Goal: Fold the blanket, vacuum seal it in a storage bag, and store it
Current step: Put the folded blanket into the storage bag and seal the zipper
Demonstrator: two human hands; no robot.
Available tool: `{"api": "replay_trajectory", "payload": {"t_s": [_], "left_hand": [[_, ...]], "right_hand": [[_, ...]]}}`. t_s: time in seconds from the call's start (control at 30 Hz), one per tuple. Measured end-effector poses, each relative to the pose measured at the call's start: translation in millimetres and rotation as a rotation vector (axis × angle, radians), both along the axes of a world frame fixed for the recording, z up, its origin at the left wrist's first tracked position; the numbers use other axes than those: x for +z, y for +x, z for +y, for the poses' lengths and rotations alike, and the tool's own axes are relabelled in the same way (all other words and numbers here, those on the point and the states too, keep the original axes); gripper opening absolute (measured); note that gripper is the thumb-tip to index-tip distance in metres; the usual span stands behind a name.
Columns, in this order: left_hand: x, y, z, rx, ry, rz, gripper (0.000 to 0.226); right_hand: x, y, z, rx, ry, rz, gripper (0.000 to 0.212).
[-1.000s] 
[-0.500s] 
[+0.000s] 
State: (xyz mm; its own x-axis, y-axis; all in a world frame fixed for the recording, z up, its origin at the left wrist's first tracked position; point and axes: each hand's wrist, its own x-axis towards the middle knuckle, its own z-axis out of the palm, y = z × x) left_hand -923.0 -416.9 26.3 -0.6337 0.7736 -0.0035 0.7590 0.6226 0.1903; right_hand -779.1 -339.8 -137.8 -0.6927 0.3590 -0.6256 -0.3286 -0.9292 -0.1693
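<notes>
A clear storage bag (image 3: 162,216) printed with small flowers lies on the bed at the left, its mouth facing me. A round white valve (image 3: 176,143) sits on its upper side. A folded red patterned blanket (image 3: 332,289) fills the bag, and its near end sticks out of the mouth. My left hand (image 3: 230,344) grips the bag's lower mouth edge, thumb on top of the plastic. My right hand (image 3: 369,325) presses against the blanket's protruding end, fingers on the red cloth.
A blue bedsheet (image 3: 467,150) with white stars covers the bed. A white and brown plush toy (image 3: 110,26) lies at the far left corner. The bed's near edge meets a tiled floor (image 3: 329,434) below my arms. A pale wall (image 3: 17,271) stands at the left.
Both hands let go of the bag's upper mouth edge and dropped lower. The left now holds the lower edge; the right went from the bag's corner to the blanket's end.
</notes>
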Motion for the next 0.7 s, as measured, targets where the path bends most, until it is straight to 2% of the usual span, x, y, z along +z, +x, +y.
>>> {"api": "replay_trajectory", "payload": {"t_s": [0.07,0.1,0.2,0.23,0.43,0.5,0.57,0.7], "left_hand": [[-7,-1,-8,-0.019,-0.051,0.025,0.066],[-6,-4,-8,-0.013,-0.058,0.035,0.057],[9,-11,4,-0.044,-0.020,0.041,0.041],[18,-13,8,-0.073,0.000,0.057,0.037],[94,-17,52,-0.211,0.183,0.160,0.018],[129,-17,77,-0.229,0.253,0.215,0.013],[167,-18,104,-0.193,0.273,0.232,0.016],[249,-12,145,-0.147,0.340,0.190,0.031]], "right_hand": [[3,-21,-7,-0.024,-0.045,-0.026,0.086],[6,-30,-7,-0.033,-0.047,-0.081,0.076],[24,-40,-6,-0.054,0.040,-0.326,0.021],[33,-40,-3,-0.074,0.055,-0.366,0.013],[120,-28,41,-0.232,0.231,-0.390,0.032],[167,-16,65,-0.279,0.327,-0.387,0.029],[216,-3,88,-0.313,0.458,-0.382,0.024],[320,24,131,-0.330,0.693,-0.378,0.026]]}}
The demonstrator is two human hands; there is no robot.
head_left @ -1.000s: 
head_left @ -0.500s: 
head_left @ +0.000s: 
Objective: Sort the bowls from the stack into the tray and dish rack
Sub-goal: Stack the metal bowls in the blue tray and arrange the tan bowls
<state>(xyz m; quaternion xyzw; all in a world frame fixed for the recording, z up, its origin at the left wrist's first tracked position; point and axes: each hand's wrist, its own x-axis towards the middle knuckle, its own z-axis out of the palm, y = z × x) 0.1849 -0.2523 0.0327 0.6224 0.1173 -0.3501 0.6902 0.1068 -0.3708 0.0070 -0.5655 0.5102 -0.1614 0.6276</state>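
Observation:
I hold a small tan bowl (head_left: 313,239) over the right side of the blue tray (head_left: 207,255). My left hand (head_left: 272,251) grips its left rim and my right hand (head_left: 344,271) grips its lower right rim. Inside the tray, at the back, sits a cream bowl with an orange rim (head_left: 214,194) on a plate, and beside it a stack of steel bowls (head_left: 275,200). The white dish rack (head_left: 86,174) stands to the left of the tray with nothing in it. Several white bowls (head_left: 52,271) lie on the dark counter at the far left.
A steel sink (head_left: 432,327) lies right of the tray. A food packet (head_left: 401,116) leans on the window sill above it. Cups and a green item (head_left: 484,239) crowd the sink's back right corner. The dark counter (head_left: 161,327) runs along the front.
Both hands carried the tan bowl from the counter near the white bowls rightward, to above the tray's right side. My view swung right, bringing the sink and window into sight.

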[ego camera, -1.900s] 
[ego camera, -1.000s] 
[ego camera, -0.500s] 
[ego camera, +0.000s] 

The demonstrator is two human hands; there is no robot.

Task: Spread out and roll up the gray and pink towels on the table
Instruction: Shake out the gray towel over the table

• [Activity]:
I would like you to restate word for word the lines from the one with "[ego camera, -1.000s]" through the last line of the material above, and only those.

• [Answer below]:
[ego camera, -1.000s] 
[ego camera, -0.500s] 
[ego camera, +0.000s] 

The demonstrator is two human hands; there is no robot.

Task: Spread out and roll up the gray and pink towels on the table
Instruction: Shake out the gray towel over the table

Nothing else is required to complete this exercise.